■ Stored data ■
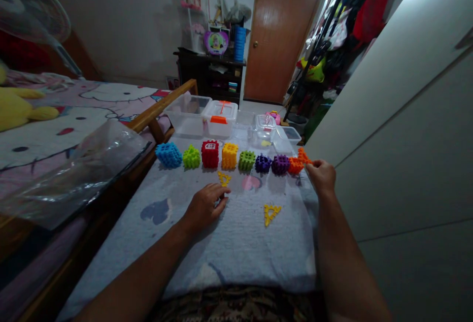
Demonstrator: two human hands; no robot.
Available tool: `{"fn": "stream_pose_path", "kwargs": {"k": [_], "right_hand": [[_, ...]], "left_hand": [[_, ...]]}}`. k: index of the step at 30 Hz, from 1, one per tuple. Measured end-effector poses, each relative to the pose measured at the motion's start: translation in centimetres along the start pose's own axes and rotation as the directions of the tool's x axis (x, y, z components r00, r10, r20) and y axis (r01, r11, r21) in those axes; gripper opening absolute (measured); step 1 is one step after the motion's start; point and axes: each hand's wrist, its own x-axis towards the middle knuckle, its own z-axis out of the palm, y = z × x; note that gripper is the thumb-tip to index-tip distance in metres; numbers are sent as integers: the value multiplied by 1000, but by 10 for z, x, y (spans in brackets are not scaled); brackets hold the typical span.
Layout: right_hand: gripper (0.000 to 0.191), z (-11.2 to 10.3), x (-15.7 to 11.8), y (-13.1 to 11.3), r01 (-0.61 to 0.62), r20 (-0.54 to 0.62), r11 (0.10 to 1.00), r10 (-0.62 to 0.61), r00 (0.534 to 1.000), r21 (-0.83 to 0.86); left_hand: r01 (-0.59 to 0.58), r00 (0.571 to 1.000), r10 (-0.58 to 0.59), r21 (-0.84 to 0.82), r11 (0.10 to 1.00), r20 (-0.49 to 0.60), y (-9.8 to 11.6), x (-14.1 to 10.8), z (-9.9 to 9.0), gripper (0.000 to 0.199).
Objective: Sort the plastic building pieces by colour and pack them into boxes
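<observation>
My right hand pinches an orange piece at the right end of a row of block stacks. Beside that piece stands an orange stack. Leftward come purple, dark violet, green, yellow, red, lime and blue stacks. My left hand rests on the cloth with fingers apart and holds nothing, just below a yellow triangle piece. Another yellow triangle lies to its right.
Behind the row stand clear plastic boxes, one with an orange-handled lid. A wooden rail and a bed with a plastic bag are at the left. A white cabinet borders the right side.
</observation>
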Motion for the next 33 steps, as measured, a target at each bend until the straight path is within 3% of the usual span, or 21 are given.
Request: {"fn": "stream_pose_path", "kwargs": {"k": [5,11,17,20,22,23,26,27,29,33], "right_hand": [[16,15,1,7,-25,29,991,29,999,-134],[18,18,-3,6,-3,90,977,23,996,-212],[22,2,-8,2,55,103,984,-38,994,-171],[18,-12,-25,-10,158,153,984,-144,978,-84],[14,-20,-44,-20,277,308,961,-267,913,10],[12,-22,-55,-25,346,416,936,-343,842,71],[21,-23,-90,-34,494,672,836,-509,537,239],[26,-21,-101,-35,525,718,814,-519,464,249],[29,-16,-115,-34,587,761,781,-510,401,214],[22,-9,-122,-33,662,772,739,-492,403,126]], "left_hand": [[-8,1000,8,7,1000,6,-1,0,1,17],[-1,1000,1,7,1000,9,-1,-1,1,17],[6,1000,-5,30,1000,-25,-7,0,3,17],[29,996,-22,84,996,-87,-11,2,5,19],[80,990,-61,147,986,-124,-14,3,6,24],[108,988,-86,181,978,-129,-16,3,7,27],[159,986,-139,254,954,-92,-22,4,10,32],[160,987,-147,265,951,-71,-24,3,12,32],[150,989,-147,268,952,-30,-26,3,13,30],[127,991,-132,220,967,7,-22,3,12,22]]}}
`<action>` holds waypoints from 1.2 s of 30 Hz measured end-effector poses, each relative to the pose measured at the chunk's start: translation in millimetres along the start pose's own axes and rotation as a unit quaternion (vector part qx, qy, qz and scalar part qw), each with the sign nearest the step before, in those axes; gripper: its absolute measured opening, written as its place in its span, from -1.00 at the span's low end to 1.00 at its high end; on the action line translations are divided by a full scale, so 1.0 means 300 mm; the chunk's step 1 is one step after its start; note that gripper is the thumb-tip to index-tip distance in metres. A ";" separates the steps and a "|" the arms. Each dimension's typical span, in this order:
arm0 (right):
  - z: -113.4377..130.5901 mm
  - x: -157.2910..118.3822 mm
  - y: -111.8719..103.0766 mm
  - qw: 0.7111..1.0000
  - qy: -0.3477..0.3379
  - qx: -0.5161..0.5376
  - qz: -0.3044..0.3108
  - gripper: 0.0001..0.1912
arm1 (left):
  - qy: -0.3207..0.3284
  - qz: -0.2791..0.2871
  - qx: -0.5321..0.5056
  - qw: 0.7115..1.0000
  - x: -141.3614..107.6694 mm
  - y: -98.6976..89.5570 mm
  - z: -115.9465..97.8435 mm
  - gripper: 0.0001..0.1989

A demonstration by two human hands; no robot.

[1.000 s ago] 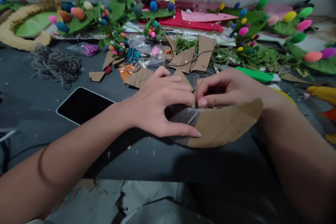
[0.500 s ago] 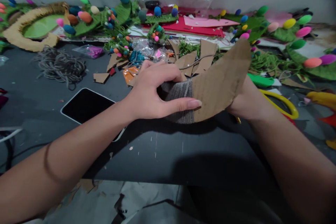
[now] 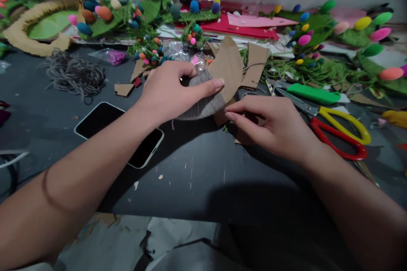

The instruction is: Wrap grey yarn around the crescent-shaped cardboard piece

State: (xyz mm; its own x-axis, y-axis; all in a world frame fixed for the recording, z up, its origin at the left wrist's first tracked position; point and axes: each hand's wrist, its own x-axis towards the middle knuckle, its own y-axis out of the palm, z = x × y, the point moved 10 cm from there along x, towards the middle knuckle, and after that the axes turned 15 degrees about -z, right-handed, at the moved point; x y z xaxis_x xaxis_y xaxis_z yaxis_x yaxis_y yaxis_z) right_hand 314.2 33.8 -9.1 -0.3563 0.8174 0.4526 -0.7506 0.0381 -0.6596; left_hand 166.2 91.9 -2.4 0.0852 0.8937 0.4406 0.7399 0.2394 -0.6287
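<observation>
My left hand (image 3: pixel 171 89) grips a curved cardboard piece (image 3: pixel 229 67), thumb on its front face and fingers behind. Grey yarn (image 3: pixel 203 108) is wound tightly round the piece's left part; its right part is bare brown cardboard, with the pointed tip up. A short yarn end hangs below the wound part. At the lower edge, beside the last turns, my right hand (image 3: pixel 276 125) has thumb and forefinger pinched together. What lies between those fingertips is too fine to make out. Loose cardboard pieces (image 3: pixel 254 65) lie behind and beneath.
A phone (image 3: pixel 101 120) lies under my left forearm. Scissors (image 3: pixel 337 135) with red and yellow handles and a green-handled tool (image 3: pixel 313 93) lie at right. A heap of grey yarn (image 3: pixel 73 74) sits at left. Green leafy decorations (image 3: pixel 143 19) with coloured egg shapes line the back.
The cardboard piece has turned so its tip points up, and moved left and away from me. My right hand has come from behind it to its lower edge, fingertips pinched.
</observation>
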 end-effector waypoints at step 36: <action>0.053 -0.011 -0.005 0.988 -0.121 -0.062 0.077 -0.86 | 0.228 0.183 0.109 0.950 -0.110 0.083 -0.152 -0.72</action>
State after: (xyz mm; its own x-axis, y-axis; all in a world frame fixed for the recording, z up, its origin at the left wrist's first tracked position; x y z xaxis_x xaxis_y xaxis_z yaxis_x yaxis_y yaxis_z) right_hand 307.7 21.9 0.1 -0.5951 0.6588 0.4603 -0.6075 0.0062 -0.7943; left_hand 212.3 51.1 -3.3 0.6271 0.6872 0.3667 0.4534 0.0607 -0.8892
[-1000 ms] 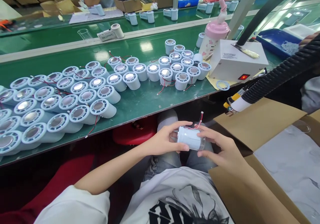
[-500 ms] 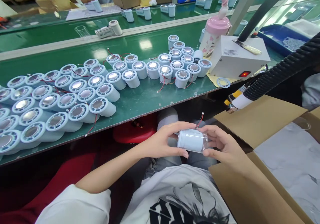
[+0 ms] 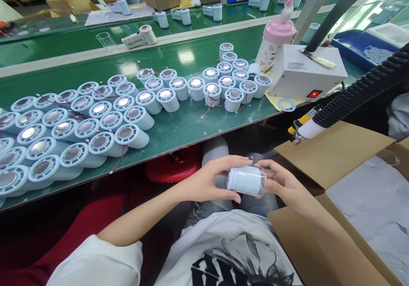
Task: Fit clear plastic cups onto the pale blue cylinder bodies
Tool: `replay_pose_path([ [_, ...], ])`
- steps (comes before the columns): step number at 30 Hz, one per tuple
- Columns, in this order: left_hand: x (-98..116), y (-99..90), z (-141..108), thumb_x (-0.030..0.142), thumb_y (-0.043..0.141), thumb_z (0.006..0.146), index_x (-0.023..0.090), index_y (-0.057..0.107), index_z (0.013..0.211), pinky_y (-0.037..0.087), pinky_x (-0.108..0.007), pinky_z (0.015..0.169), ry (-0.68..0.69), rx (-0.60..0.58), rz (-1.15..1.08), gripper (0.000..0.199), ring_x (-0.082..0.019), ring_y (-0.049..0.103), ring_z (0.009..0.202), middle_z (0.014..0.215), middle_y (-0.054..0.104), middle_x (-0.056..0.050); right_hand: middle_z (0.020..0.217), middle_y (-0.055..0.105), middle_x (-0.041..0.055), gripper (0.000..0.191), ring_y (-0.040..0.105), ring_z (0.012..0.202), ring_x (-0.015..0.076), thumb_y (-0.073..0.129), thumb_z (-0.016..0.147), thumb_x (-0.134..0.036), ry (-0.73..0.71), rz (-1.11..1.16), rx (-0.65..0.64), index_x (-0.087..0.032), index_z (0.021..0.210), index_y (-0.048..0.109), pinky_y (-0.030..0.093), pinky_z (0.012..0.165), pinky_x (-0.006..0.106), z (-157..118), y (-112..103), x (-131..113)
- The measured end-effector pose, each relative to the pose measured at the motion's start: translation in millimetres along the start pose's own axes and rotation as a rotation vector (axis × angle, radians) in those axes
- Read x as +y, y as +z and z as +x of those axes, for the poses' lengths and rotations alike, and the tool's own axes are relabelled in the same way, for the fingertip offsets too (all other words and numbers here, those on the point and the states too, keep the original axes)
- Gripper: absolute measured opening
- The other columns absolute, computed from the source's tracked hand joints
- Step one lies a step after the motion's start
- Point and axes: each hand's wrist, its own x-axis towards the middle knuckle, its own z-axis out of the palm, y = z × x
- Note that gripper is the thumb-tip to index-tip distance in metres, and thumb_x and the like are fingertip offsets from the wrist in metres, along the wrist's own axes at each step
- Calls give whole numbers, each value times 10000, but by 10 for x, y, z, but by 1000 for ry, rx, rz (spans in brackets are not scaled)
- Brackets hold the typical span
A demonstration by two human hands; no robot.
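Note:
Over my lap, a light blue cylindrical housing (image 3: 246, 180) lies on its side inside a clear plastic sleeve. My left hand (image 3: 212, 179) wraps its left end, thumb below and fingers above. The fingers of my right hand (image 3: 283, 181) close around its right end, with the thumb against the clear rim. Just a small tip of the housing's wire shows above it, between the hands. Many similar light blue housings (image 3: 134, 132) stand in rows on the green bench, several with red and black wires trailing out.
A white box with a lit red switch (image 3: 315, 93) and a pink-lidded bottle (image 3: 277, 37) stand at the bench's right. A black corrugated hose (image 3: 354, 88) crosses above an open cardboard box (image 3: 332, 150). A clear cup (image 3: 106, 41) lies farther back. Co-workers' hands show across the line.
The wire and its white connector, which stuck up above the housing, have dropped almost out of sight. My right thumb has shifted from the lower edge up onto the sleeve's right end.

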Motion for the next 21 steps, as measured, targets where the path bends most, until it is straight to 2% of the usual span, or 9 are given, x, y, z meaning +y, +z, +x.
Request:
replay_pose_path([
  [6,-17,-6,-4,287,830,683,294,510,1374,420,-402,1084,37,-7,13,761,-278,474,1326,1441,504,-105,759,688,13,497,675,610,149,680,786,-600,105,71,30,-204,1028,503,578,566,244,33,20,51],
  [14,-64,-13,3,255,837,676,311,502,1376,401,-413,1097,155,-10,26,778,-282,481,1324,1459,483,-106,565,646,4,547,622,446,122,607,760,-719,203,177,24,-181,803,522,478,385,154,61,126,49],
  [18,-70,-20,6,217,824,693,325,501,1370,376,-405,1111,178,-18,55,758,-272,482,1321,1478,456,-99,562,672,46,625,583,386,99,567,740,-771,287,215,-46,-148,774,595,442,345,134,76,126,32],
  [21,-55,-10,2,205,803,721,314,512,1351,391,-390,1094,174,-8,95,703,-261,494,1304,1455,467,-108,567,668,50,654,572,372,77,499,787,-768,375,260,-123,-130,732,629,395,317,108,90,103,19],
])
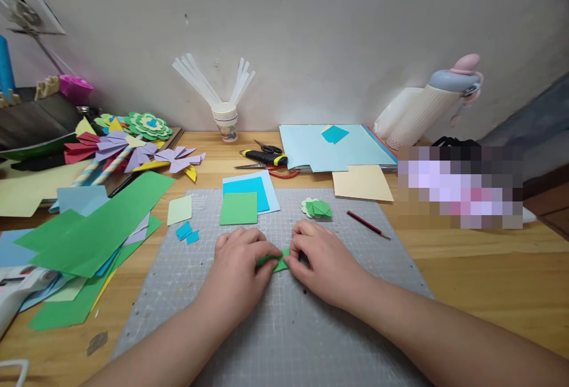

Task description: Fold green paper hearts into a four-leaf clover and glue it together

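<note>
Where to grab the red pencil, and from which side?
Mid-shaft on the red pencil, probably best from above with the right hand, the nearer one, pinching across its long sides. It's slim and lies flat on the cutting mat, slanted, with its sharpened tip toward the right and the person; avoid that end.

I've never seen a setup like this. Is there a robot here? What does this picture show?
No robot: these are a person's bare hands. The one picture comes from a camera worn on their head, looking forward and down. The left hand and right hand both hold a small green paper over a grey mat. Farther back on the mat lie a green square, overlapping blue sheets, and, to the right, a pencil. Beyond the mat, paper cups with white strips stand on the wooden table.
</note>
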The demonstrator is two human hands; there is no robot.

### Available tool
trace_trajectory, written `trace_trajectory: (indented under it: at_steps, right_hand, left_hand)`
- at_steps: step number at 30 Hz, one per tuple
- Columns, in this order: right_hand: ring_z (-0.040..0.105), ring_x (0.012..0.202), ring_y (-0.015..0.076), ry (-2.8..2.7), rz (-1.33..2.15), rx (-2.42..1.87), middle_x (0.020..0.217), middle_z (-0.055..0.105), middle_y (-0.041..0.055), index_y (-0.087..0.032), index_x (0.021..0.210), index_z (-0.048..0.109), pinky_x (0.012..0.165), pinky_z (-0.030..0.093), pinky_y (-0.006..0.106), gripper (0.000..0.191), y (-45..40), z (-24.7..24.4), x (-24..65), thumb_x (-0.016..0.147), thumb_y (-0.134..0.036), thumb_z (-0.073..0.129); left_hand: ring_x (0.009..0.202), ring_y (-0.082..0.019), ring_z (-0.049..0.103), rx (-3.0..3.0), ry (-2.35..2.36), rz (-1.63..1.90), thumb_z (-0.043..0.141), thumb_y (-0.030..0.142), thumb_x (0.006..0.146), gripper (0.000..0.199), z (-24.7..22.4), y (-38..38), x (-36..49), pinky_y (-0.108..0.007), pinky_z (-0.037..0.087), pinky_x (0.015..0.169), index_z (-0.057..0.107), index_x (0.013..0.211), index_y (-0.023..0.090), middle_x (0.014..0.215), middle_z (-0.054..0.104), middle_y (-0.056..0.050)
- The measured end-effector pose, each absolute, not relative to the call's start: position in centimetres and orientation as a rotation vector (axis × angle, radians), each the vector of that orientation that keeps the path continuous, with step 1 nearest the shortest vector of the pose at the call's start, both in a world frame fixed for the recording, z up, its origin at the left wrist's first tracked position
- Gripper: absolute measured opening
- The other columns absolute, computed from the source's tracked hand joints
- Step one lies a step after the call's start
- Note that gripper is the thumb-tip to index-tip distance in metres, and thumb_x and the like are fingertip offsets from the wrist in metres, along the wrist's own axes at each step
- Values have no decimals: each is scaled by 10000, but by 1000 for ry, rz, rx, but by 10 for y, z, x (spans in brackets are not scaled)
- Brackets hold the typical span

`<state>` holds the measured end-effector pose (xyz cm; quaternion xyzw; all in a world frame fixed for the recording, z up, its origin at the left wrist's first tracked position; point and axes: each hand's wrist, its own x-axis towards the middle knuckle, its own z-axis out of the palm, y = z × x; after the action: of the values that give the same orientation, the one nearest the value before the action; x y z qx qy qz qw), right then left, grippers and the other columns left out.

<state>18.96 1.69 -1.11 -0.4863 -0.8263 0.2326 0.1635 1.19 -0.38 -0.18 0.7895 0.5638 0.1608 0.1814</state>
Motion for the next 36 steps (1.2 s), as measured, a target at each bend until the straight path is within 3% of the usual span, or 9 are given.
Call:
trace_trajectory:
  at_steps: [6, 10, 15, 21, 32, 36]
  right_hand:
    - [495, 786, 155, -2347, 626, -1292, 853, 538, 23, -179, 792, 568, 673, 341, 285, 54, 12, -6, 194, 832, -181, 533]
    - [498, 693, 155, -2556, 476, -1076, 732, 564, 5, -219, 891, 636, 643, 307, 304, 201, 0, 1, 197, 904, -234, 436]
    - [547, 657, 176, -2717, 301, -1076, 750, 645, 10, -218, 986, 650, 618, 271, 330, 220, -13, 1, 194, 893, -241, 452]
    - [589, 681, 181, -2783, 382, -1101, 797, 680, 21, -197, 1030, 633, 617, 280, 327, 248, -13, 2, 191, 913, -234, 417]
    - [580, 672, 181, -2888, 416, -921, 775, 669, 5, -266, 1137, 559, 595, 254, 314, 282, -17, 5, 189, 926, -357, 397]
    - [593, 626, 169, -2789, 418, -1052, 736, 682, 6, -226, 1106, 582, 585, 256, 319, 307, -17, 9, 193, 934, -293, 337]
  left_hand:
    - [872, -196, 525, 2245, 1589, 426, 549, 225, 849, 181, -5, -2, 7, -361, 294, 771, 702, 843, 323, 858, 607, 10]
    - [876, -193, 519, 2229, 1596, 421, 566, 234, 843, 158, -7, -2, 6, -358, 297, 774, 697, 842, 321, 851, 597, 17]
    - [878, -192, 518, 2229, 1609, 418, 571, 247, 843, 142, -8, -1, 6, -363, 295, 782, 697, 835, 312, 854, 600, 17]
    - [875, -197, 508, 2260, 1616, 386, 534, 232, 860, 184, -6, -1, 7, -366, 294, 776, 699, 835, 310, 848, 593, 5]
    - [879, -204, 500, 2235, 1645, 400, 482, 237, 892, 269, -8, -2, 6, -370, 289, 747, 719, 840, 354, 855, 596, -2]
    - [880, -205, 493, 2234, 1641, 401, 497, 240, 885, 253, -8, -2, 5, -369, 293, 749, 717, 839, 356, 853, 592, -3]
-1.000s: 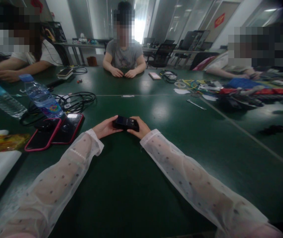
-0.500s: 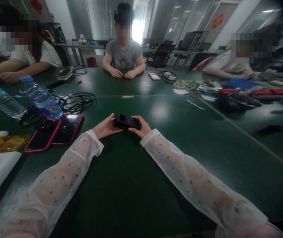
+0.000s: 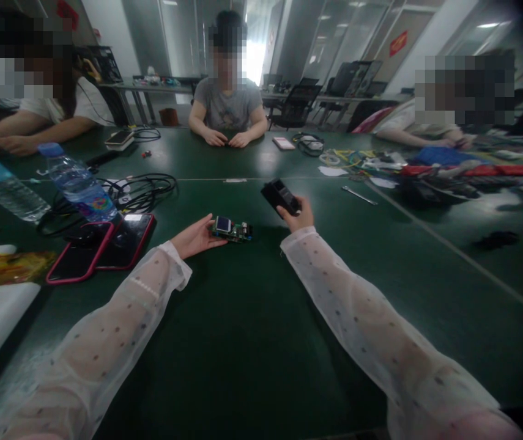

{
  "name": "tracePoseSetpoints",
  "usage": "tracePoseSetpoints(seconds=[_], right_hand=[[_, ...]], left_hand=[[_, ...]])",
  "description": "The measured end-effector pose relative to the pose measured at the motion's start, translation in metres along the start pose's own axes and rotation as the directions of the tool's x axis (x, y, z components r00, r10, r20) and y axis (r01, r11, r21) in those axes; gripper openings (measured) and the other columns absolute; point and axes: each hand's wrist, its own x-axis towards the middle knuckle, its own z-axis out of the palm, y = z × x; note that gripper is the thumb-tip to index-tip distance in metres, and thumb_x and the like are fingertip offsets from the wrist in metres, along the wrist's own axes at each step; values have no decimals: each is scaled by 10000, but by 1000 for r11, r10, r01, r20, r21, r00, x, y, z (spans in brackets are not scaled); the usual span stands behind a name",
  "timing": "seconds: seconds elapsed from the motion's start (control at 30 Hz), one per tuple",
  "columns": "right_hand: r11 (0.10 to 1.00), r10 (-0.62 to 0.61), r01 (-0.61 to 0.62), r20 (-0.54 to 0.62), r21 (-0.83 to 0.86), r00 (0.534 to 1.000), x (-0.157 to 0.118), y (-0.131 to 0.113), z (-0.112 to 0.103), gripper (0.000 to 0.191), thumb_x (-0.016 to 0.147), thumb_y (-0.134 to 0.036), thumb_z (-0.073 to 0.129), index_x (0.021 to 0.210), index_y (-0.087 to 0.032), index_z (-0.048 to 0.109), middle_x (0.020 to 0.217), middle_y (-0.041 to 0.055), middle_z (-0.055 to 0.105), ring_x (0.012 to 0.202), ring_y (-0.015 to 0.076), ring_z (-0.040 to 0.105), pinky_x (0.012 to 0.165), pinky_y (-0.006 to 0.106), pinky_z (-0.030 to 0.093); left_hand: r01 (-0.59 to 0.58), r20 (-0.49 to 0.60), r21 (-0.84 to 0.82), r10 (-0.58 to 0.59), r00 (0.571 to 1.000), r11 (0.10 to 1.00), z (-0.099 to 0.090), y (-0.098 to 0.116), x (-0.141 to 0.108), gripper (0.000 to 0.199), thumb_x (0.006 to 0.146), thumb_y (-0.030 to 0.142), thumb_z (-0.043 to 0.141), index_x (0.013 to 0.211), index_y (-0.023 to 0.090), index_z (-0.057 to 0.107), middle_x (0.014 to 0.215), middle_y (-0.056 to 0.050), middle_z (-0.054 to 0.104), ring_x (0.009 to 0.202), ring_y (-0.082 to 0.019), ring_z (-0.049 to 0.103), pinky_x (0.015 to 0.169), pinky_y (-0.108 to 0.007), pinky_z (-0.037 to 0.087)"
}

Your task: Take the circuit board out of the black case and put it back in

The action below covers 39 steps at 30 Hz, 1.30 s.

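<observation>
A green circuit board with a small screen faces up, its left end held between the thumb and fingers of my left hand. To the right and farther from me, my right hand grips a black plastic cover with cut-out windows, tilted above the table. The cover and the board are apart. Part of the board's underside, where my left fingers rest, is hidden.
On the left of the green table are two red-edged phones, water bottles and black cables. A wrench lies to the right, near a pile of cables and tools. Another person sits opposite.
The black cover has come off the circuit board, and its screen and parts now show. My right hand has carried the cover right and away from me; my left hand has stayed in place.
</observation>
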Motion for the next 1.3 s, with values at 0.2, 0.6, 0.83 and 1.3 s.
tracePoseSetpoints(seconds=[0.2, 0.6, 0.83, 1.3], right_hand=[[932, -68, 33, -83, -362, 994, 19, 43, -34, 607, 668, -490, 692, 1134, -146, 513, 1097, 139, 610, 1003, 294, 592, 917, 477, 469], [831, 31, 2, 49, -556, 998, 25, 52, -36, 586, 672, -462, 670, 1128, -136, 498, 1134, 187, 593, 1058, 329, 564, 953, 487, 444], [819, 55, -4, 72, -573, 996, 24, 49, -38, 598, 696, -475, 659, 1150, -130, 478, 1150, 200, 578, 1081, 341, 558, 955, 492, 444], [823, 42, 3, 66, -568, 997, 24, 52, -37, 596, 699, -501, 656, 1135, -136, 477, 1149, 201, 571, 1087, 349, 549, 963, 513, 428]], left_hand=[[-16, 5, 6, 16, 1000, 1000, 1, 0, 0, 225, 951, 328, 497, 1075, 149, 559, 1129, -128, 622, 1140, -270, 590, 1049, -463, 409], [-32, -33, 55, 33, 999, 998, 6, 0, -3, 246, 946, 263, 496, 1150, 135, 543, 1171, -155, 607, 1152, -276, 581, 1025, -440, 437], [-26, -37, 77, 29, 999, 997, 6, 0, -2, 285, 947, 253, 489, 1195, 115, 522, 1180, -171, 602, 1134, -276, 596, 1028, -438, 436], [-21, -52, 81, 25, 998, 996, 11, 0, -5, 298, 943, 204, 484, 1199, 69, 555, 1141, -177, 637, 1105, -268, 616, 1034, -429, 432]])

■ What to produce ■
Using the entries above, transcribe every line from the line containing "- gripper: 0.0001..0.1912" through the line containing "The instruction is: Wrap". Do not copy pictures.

■ Answer to this task ■
  - gripper: 0.0001..0.1912
arm1 (left):
  - qy: -0.3207..0.3284
  - qz: -0.2791..0.2871
  - qx: -0.5321..0.5056
  - qw: 0.7115..1.0000
  - x: -141.3614..107.6694 mm
  - y: -98.6976..89.5570 mm
  - z: -115.9465..97.8435 mm
  - gripper: 0.0001..0.1989

A demonstration by two human hands; no robot.

[1.000 s ago] 
[0.500 s ago] 
[now] 

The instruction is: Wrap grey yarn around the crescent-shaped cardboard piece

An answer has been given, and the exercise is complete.